Task to carry out: Reproduce the listing below exactly, beginning with its first line and ending with the line that holds "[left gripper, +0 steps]"; pictures are not part of the copy.

Given data:
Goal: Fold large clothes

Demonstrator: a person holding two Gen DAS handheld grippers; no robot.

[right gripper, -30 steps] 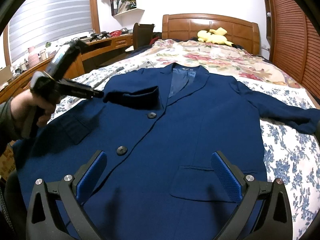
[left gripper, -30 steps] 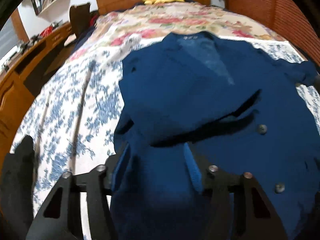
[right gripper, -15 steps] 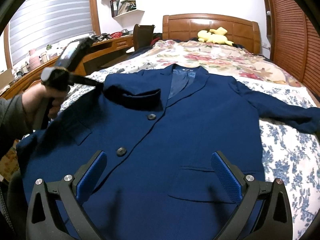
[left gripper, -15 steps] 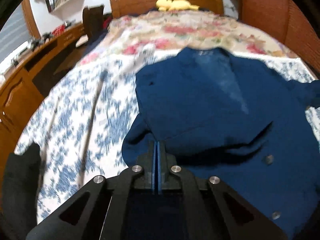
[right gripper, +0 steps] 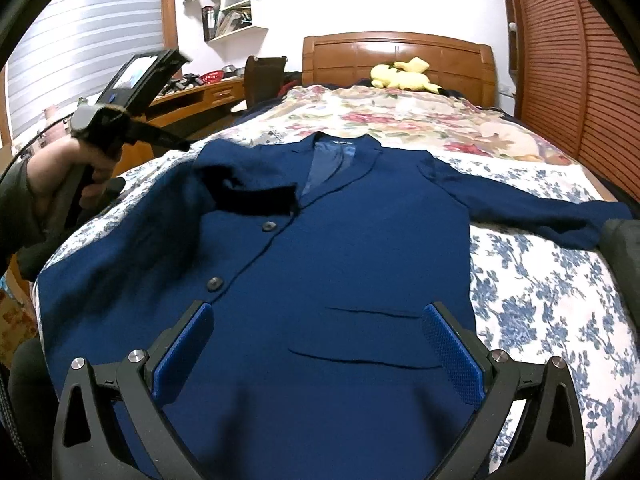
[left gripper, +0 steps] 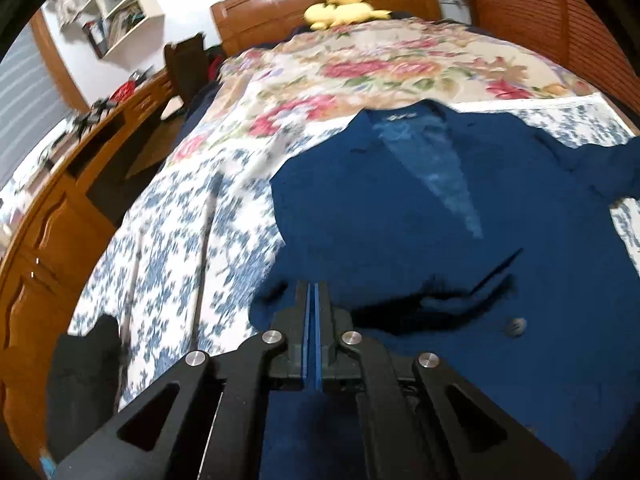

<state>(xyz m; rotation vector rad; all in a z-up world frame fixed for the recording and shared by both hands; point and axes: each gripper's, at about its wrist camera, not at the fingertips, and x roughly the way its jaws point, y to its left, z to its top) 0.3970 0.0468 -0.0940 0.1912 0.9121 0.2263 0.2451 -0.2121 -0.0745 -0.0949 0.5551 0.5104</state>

Result of this task:
Goal: Fold large clothes

Demonstrator: a person holding two Gen DAS handheld grippers; no robot.

[right gripper, -30 steps] 
[left gripper, -30 steps] 
[right gripper, -15 steps] 
[left gripper, -15 steps] 
[right gripper, +0 steps] 
[left gripper, +0 steps] 

No part of the exercise remains unanswered.